Holden's traction and stability control is left to sort it out. Load up the torque converter, then... wham! The GTS stutters a bit on the software, then hooks up and catapults down the track. Manual shifting the 6L80E transmission seems to work best, but there's a few seconds of head scratching when the first-to-second gearshift hits the rev-limiter as the shift software finds it difficult to match the rapid escalation in revs. The answer is to leave it in Drive for that first shift, then change gates for manual shifting into third and fourth, using about 6500 of the available 7200rpm. Work that lot out, and each run is as repeatable and trouble free as the last.
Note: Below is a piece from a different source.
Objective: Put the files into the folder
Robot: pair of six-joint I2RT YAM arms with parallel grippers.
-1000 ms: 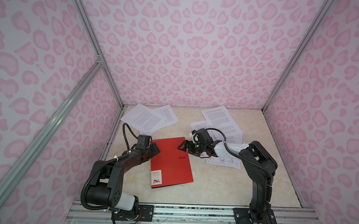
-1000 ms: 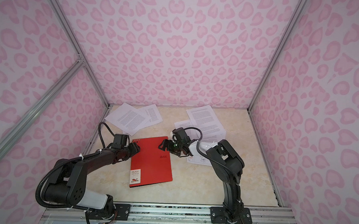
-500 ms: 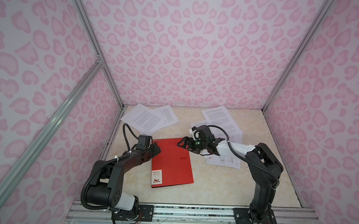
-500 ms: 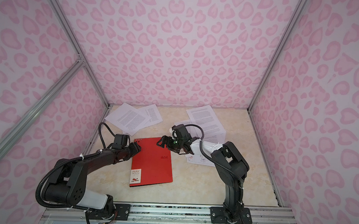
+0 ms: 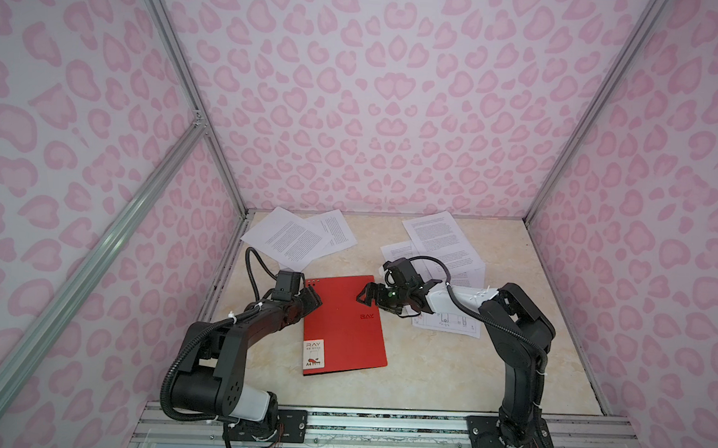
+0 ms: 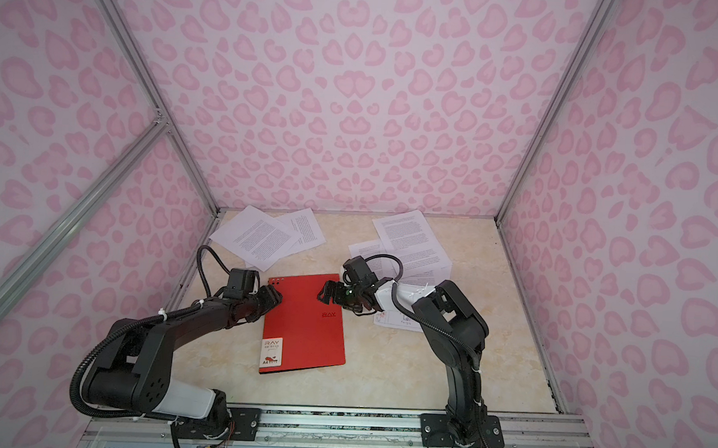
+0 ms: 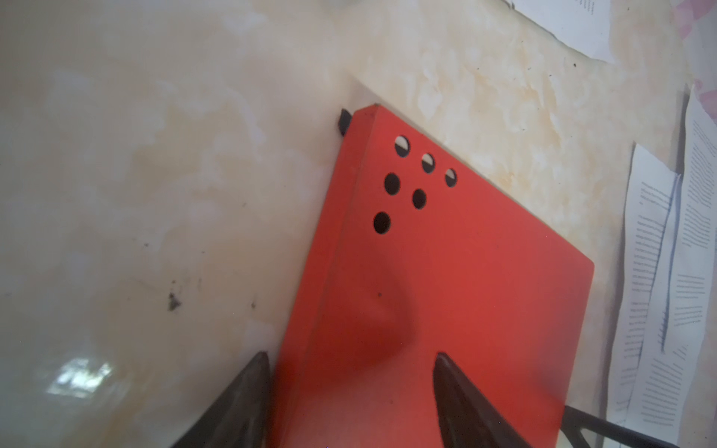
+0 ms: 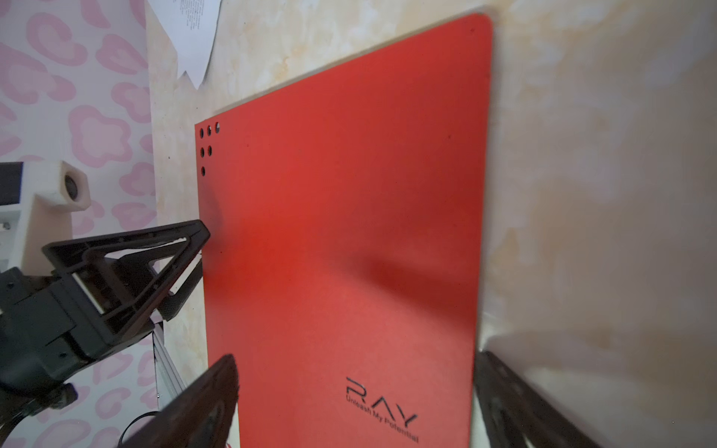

The results? Pretty spectacular, for a sedan less than half the price of equivalent muscle from Germany. The 0-62mph time is 4.89 seconds; the standing 400 meters (14ft short of a quarter mile) takes 12.90 seconds at a terminal speed of 116.2 mph. But then there are a couple of other numbers to consider. The standing 125 mph -- a speed few cars are able to reach in less than 500 meters -- comes up in just 14.7 seconds, and the 7.0-liter GTS is still hauling hard. But then there's the elasticity afforded by all that torque, too. In third gear, the 50-75 mph overtaking increment is demolished in 3.2 seconds, but in sixth (the auto's manual shift mode allows no kick-down) the same speed range is covered in just 7.3 seconds.


----------



## PEARL JAM (Sep 6, 2005)

Daddy like! :coolI don't know why GM refuses to put the LS7 in anything other than a Vett. I guess they just want to keep the Vette king. Interesting they said it just "bolts right in." If I remember correctly, to add an LS7 to the Goat, the subframe had to be altered.


----------



## b_a_betterperson (Feb 16, 2005)

Great article, Randy. Thanks for posting it.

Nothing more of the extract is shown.